Sobre o livro
No útero não existe gravidade faz das memórias poesia, transmuta dor em coragem. Decide que o enredo não será interrompido:“me enganar sempre foi uma maneira de sobreviver”. (Jarid Arraes)
“No útero não existe gravidade” trata da trajetória de uma personagem, uma menina, que abandonada pela mãe, teve que se descobrir sozinha em meio a diferentes acontecimentos que são comuns às mulheres, como abuso sexual, assédio, automutilação, depressão, entre outras.
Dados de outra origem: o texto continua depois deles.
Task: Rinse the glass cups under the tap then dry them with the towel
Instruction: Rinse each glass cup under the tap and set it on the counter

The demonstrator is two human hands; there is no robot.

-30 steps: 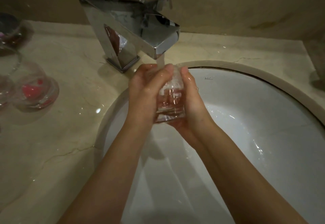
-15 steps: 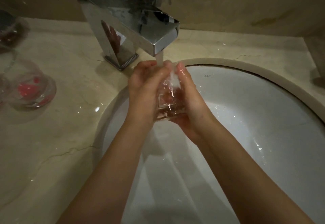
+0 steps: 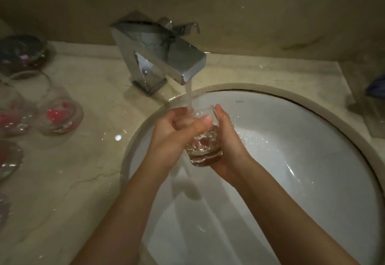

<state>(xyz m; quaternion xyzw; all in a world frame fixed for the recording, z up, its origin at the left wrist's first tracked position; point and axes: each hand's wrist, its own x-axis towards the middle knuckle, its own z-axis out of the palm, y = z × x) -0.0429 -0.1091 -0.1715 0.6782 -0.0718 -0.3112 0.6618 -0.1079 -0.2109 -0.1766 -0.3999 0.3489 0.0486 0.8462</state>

Com capítulos curtos e uma linguagem que flerta, o tempo todo, com a lírica poética e o romance autoficcional. A partir de elementos da vida da própria autora, debate, com profundidade e assertividade, a relação entre mães e filhas, o desejo de não maternidade e a pressão social sobre o corpo feminino.
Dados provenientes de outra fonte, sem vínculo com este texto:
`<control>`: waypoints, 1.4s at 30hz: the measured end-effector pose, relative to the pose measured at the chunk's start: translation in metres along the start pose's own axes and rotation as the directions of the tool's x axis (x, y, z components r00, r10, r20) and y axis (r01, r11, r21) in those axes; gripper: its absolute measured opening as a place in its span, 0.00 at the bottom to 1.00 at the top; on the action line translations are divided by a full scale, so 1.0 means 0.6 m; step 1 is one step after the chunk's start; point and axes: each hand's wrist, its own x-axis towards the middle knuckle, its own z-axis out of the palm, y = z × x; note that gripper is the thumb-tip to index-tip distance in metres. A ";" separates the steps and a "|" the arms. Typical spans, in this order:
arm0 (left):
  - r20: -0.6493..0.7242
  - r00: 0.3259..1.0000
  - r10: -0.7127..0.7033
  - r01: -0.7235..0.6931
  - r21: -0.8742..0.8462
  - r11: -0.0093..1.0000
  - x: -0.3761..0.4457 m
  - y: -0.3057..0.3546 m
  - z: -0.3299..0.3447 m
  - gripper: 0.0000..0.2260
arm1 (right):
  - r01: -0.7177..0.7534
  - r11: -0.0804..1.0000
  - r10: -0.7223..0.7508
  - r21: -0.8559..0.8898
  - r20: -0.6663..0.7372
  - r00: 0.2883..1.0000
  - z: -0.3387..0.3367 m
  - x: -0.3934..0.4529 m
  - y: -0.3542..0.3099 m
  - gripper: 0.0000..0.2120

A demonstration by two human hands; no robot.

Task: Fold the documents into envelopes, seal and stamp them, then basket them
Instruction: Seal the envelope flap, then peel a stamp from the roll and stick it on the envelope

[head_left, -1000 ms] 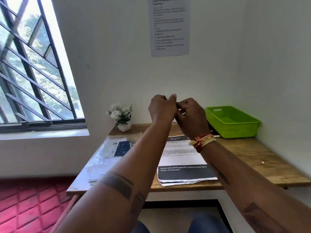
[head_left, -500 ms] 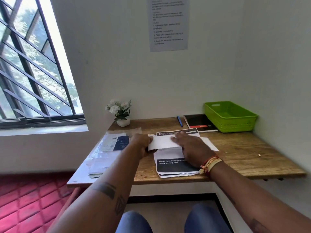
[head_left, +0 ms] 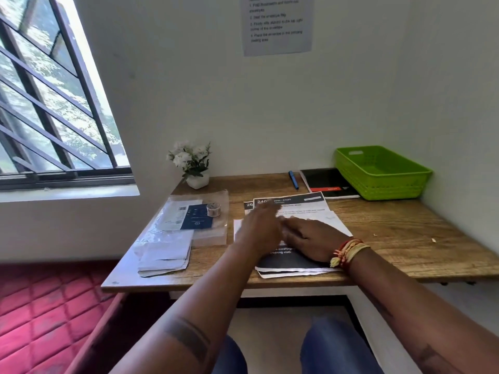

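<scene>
A stack of printed documents [head_left: 302, 209] with black bands lies in the middle of the wooden desk [head_left: 391, 238]. A white sheet [head_left: 334, 222] lies on top of the stack. My right hand [head_left: 307, 238] rests flat on that sheet with fingers straight. My left hand [head_left: 260, 225] is blurred beside it, over the sheet's left part, fingers stretched out. White envelopes [head_left: 164, 255] lie at the desk's left front. A roll of stamps [head_left: 213, 209] stands on a clear plastic sleeve [head_left: 199, 220]. The green basket [head_left: 378, 171] stands at the back right.
A black notebook [head_left: 328, 182] and a blue pen [head_left: 293, 180] lie at the back beside the basket. A small white pot of flowers [head_left: 193, 166] stands at the back left. An instruction sheet [head_left: 276, 22] hangs on the wall. A barred window [head_left: 48, 103] is at left.
Both hands came down from in front of the wall to the desk. They took a white sheet by its ends, and now it lies flat under them with my left hand moved right.
</scene>
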 end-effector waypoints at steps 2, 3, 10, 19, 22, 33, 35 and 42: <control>0.122 0.992 0.028 -0.018 -0.083 0.996 -0.002 0.009 0.020 0.20 | 0.003 1.000 -0.003 0.030 -0.003 1.000 0.003 0.003 0.001 0.21; 0.149 0.988 0.030 -0.022 -0.059 0.998 -0.003 0.009 0.028 0.21 | 0.025 1.000 -0.025 0.018 0.012 1.000 0.007 0.005 0.003 0.22; 0.338 0.939 -0.058 -0.002 0.176 0.984 0.009 -0.003 0.038 0.27 | -0.068 0.983 0.093 -0.171 0.140 0.986 0.002 0.006 0.013 0.29; 0.384 0.890 -0.247 0.151 0.264 0.953 0.004 -0.013 0.031 0.31 | -0.284 0.921 0.320 -0.266 0.101 0.942 -0.020 -0.009 0.048 0.31; 0.373 0.880 -0.295 0.205 0.261 0.943 -0.006 -0.014 0.022 0.30 | -0.331 0.909 0.360 -0.252 0.076 0.930 -0.022 -0.016 0.054 0.33; -0.061 0.954 -0.295 0.284 -0.147 0.948 -0.037 -0.042 -0.041 0.20 | -0.222 0.918 0.199 -0.328 -0.102 0.975 -0.034 0.035 -0.047 0.23; -0.183 0.943 -0.279 0.259 -0.128 0.957 -0.033 -0.066 -0.060 0.17 | -0.132 0.979 0.106 -0.156 -0.161 0.981 -0.020 0.063 -0.085 0.18; -0.206 0.924 -0.321 0.350 0.123 0.928 0.022 -0.196 -0.092 0.21 | 0.054 0.985 -0.027 0.163 -0.158 0.987 0.008 0.184 -0.145 0.18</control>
Em seu segundo livro, Dia Nobre desenterra, do mais profundo, as chagas íntimas e sociais das mulheres. Quantas mulheres são esculpidas pelas relações tortuosas com a família e a sociedade. Quantas tentam caber dentro de si mesmas e vão se tornando cada vez menores para que sejam encaixáveis e não deixem à mostra os desejos, o ímpeto de vida, o impulso de morte.
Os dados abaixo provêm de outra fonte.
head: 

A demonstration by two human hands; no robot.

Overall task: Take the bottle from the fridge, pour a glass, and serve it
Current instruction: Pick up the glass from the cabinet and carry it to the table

Dia nos conduz pela vida da mulher que, ainda pequena, aprende a perguntar as coisas difíceis. Este livro é talhado por histórias de filhas, mães, avós, mulheres que conheceram o peso de ser mulher muito cedo, que entregaram o fardo nas mãos das inocentes desavisadas e que formam, até hoje, o imaginário capaz de fragmentar uma vida.